The travel ban on Monjib deprives him of the freedom to exercise his professional activity which demands his participation in frequent international academic conferences. “This reminds us of the methods used in the 1970s by the former Soviet Union to prevent Academician Andrei Sakharov to participate, as a physicist, in scientific forums organized by his Western peers,” writes scientist Ali Sbai from Geneva. “These methods did not prevent Sakharov from winning the Nobel Peace Prize in 1975, nor the USSR from collapsing 16 years later.”

Sbai also compares Monjib’s case in Morocco to the historic Dreyfus Affair in France, wryly noting the absence under the Monarchy of a single mainstream newspaper with the courage to defend Monjib’s innocence.

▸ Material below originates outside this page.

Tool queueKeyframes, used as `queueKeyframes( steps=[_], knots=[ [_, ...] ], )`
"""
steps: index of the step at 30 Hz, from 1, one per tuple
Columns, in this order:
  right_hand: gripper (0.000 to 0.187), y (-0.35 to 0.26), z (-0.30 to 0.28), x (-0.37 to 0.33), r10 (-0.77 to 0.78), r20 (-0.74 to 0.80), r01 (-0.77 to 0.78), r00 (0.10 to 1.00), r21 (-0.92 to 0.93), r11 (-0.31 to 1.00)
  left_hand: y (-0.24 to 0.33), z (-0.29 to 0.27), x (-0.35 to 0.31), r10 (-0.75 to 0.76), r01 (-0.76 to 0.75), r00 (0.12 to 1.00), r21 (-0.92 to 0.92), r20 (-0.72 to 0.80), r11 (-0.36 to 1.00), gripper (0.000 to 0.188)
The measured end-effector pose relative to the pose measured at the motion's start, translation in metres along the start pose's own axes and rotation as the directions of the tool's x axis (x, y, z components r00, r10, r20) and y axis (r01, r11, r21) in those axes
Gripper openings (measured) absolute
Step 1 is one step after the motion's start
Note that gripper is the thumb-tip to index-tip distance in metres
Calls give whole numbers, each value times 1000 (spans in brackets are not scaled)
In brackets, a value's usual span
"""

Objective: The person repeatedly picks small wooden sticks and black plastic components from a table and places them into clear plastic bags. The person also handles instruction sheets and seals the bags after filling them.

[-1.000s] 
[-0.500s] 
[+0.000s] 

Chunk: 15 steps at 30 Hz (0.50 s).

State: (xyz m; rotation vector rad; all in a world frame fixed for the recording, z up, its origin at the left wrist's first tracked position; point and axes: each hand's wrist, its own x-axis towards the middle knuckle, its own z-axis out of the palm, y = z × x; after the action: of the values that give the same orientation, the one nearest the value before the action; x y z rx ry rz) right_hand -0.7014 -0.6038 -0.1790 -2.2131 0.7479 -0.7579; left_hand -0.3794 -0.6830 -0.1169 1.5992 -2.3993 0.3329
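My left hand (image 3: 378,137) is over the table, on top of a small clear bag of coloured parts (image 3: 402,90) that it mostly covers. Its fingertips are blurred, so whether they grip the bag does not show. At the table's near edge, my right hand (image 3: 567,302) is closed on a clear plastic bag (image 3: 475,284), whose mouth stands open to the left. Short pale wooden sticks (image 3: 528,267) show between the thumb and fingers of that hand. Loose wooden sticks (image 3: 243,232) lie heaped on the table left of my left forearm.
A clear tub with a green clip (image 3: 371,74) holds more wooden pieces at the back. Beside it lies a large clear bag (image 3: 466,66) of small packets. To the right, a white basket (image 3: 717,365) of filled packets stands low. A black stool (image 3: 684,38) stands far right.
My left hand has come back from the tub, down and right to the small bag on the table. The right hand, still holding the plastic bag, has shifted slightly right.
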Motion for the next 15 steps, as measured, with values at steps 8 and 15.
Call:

On the other hand, six important Moroccan historical figures, including Abderrahmane Youssoufi, companion of Mehdi Ben Barka and first Prime Minister of the alternation under Hassan II, have recently united to speak out for his rights. On the international front, your protests leading to negative reports in the mainstream media (like the October 18th New York Times editorial “Muzzling Dissent in Morocco”) may also have embarrassed the Monarchy, bringing us this temporary victory.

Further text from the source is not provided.